In the entries below, every line that contains "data" must be located and copied.

Stored records
--- START ---
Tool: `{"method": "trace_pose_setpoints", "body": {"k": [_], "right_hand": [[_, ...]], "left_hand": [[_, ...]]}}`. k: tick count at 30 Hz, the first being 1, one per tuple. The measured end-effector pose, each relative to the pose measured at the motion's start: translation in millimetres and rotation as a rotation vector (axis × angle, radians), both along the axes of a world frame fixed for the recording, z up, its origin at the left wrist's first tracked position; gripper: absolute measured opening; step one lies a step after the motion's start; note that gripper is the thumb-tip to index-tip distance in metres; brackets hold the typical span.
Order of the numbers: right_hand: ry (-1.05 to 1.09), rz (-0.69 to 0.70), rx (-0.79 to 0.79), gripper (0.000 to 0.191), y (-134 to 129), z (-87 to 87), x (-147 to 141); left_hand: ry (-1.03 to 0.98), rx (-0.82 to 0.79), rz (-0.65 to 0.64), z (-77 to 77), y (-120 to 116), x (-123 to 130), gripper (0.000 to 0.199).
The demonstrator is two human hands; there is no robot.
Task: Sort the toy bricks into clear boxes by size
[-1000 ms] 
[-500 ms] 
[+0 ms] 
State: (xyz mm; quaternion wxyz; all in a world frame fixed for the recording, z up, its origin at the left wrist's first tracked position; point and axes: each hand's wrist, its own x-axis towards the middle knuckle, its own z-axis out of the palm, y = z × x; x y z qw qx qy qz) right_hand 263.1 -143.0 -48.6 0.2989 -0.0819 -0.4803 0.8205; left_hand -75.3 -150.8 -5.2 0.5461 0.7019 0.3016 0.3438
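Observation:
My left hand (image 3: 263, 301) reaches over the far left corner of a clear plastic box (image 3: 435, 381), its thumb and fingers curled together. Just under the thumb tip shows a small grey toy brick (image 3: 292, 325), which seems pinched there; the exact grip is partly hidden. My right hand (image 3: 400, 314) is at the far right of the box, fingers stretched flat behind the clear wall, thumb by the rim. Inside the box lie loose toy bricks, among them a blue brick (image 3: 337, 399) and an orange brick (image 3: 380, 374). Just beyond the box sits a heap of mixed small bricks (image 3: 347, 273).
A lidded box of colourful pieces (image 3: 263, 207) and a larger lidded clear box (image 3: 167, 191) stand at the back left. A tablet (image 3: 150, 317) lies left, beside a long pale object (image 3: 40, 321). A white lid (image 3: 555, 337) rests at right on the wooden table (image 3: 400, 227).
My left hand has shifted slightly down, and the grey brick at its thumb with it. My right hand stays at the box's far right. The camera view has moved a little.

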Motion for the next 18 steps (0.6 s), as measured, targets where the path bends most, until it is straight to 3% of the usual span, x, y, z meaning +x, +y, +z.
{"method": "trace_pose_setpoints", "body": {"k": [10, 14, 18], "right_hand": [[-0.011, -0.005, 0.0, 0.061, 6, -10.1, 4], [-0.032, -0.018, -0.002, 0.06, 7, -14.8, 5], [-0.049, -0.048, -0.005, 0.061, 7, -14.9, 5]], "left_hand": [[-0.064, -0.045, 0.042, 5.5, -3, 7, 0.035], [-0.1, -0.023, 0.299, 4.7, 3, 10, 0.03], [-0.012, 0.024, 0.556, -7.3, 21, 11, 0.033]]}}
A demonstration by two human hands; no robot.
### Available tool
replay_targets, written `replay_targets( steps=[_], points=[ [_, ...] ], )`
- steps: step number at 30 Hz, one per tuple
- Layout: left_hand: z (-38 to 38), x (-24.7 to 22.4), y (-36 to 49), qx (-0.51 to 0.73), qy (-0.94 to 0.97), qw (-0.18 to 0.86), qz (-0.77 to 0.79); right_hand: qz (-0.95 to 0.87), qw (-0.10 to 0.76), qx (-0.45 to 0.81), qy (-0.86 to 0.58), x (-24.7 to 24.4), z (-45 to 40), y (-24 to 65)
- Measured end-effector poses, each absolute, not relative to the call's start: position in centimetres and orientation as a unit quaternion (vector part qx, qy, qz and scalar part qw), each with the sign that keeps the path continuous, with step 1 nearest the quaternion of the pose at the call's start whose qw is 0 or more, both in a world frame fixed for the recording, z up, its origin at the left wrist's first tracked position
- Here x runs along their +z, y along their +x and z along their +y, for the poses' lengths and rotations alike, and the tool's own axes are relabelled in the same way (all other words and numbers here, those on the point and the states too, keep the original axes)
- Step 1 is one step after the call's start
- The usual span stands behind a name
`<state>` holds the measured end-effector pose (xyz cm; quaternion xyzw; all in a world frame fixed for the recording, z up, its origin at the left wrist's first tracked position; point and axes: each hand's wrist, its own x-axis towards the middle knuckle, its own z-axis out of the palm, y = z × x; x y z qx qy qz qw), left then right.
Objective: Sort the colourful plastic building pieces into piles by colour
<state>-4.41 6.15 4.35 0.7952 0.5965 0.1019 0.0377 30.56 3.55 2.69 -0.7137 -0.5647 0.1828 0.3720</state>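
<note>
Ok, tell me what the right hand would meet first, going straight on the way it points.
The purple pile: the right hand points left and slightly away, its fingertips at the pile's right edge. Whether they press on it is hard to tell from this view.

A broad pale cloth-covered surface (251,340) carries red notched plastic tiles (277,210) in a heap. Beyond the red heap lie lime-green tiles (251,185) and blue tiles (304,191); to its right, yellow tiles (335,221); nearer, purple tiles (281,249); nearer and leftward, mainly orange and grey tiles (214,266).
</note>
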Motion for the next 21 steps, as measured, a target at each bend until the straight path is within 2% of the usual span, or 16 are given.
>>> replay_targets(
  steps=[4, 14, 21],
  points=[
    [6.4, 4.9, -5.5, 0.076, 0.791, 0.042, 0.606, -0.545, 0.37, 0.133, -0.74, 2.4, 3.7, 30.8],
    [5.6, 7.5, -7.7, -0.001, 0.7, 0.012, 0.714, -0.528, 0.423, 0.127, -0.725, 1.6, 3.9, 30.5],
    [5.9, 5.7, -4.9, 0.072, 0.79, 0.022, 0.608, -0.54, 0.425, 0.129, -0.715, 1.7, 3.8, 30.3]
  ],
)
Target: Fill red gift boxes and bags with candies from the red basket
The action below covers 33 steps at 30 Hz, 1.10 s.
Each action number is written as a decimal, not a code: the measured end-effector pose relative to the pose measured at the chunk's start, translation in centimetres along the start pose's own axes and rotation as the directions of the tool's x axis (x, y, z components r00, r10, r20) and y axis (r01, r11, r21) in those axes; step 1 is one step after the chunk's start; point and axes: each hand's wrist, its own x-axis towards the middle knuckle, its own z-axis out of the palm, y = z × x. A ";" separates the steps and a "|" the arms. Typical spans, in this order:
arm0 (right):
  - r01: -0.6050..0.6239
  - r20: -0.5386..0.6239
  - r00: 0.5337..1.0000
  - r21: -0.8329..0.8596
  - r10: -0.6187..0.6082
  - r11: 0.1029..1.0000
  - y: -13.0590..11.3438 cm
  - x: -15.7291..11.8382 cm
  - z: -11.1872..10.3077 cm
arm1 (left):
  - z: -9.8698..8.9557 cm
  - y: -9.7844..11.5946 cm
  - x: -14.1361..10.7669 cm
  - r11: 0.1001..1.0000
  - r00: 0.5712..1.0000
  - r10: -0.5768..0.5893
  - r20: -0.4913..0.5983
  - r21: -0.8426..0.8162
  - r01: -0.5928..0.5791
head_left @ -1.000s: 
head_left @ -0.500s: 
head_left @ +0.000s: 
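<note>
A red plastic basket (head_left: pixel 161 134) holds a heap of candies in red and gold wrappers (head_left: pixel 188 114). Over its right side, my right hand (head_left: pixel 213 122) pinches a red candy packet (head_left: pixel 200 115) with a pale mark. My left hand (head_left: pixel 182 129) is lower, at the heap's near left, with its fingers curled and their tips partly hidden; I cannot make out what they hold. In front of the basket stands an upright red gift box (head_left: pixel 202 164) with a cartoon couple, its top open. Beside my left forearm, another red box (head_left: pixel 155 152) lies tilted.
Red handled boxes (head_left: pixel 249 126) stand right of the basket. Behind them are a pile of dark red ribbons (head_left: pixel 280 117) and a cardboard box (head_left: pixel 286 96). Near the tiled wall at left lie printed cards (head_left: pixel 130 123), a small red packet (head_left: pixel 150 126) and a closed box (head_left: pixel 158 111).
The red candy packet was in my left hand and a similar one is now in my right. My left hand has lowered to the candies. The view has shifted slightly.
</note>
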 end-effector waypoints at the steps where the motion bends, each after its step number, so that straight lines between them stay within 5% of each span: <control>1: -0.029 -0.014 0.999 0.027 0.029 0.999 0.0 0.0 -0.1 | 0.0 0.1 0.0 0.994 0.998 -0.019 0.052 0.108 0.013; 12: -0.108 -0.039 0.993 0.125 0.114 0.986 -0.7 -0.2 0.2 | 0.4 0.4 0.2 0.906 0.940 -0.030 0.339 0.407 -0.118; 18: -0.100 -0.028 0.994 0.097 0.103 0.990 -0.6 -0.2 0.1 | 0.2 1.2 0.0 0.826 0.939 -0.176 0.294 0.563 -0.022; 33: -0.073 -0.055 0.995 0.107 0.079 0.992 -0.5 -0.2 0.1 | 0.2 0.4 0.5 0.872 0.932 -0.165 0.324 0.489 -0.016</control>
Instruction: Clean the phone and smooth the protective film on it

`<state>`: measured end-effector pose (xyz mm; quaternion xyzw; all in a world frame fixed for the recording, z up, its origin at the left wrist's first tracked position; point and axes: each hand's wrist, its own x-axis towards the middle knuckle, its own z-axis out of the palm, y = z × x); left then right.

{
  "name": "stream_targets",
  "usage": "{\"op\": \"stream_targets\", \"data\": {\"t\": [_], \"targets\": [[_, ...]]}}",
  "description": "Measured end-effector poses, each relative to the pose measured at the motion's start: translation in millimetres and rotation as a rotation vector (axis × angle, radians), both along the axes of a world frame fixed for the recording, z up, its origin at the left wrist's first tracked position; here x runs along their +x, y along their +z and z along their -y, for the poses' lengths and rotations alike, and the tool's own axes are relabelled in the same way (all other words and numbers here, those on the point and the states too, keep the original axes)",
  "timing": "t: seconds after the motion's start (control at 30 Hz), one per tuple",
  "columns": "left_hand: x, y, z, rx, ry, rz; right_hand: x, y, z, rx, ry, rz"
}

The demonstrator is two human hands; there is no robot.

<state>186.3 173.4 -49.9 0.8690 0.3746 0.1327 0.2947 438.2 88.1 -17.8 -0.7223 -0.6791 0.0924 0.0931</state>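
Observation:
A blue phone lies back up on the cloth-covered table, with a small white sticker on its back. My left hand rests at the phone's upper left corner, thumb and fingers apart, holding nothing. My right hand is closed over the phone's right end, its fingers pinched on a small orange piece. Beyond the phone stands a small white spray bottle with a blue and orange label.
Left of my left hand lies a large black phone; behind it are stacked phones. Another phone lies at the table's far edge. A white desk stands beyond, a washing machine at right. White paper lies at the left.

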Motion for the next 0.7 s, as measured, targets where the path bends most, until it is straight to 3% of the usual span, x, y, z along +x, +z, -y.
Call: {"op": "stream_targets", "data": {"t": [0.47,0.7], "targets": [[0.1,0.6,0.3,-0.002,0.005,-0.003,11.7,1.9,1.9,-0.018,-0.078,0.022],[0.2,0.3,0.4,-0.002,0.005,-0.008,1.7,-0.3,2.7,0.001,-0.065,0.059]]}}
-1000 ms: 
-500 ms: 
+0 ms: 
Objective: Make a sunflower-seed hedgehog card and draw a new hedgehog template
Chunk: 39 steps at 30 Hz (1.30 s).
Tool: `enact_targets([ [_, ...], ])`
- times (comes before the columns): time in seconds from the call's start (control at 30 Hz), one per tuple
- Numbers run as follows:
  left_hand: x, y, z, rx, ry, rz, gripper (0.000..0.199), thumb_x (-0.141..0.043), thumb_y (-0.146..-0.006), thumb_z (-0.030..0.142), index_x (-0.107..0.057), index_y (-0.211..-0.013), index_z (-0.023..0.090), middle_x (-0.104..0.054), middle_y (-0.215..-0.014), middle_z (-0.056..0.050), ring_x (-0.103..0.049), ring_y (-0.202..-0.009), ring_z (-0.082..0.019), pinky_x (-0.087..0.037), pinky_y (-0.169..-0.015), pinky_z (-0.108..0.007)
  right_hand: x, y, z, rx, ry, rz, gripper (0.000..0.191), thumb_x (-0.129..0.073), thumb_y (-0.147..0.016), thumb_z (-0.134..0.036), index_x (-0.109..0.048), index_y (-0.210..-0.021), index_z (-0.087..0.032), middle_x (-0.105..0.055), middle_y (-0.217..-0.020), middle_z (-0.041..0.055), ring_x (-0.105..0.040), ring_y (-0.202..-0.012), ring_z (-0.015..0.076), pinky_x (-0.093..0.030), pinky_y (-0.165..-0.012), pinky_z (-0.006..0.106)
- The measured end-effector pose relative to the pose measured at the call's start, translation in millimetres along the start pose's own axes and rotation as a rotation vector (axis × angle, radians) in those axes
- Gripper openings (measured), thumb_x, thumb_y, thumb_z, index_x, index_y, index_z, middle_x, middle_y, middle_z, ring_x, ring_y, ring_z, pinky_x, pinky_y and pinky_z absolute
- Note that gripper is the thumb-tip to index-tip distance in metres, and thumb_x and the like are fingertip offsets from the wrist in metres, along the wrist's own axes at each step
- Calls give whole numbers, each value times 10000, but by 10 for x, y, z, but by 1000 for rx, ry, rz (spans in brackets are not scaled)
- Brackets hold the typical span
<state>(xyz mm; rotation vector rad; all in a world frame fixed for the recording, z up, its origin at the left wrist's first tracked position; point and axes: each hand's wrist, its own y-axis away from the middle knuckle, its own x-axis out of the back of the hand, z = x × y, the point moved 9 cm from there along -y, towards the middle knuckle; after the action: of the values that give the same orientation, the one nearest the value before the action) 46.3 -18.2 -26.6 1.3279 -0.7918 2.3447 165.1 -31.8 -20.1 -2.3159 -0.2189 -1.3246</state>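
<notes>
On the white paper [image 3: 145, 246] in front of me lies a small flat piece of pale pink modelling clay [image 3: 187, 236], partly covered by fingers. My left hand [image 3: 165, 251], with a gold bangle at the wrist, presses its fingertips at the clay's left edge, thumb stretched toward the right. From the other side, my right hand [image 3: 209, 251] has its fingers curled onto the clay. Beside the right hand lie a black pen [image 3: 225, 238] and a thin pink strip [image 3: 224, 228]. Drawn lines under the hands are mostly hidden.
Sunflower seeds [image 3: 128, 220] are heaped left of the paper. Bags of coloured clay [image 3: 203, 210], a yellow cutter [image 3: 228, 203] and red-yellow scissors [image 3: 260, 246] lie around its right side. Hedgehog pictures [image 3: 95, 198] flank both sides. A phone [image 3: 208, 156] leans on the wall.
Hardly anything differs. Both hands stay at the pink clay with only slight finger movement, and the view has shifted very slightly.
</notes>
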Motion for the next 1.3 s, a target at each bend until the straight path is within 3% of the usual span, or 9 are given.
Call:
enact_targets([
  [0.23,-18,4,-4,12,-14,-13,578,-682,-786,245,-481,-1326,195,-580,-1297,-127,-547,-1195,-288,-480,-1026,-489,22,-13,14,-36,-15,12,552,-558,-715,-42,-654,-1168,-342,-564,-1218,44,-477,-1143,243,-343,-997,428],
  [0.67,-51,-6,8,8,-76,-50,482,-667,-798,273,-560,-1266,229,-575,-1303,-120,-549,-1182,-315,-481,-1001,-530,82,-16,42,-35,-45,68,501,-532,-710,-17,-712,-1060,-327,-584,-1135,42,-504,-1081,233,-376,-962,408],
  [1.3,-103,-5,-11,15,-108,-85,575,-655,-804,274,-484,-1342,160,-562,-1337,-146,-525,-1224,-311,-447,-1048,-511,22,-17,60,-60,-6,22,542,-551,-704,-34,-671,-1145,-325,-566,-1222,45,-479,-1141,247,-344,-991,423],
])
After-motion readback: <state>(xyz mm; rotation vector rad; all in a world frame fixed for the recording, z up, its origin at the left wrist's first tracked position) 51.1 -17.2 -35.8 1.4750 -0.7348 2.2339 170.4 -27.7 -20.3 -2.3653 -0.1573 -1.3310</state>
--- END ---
## RESULT OF THIS TASK
  "usage": "{\"op\": \"stream_targets\", \"data\": {\"t\": [_], \"targets\": [[_, ...]]}}",
Call: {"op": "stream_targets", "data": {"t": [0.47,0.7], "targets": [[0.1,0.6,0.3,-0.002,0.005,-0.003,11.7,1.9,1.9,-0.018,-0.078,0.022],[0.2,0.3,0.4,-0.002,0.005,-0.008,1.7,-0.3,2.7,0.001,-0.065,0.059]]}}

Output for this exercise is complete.